SQL multiple columns in IN clause - sql

If we need to query a table based on some set of values for a given column, we can simply use the IN clause.
But if query need to be performed based on multiple columns, we could not use IN clause(grepped in SO threads.)
From other SO threads, we can circumvent this problem using joins or exists clause etc. But they all work if both main table and search data are in the database.
E.g
User table:
firstName, lastName, City
Given a list of (firstname, lastName) tuples, I need to get the cities.
I can think of following solutions.
1
Construct a select query like,
SELECT city from user where (firstName=x and lastName=y) or (firstName=a and lastName=b) or .....
2
Upload all firstName, lastName values into a staging table and perform a join between 'user' table and the new staging table.
Are there any options for solving this problem and what is the preferred of solving this problem in general?

You could do like this:
SELECT city FROM user WHERE (firstName, lastName) IN (('a', 'b'), ('c', 'd'));
The sqlfiddle.

It often ends up being easier to load your data into the database, even if it is only to run a quick query.
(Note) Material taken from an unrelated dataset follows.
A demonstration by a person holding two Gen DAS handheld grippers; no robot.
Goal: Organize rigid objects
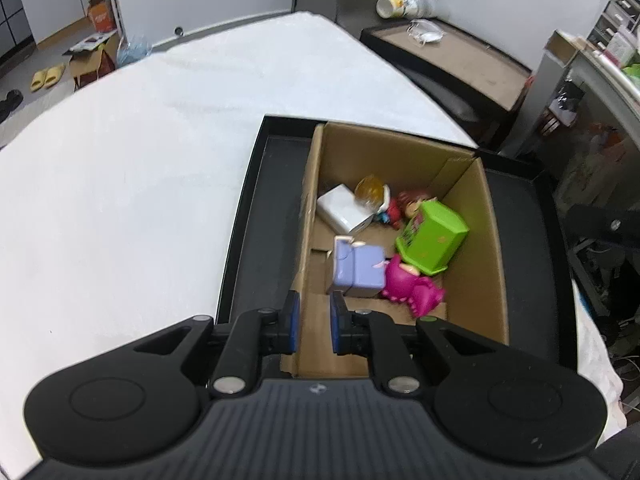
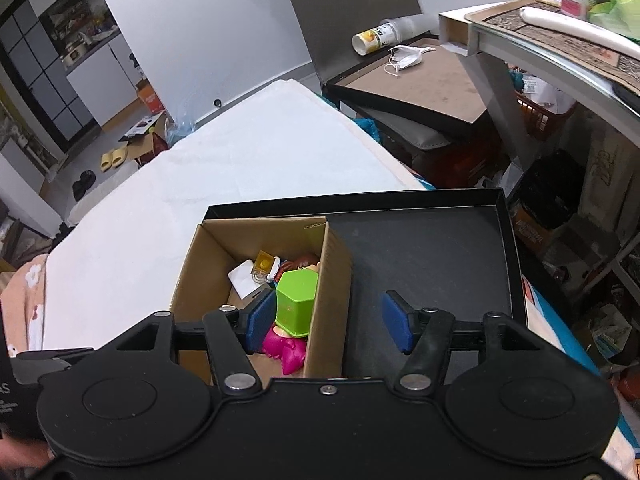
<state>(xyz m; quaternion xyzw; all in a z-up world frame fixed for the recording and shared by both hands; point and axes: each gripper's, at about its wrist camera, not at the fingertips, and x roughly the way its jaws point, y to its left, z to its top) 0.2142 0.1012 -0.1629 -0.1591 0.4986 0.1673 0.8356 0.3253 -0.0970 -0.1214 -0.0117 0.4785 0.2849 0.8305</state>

Hard-coded data seems quick to enter, but it quickly becomes a pain if you start having to make changes.
However, if you want to code the names directly into your query, here is a cleaner way to do it:
with names (fname,lname) as (
values
('John','Smith'),
('Mary','Jones')
)
select city from user
inner join names on
fname=firstName and
lname=lastName;
The advantage of this is that it separates your data out of the query somewhat.
(This is DB2 syntax; it may need a bit of tweaking on your system).

In Oracle you can do this:
SELECT * FROM table1 WHERE (col_a,col_b) IN (SELECT col_x,col_y FROM table2)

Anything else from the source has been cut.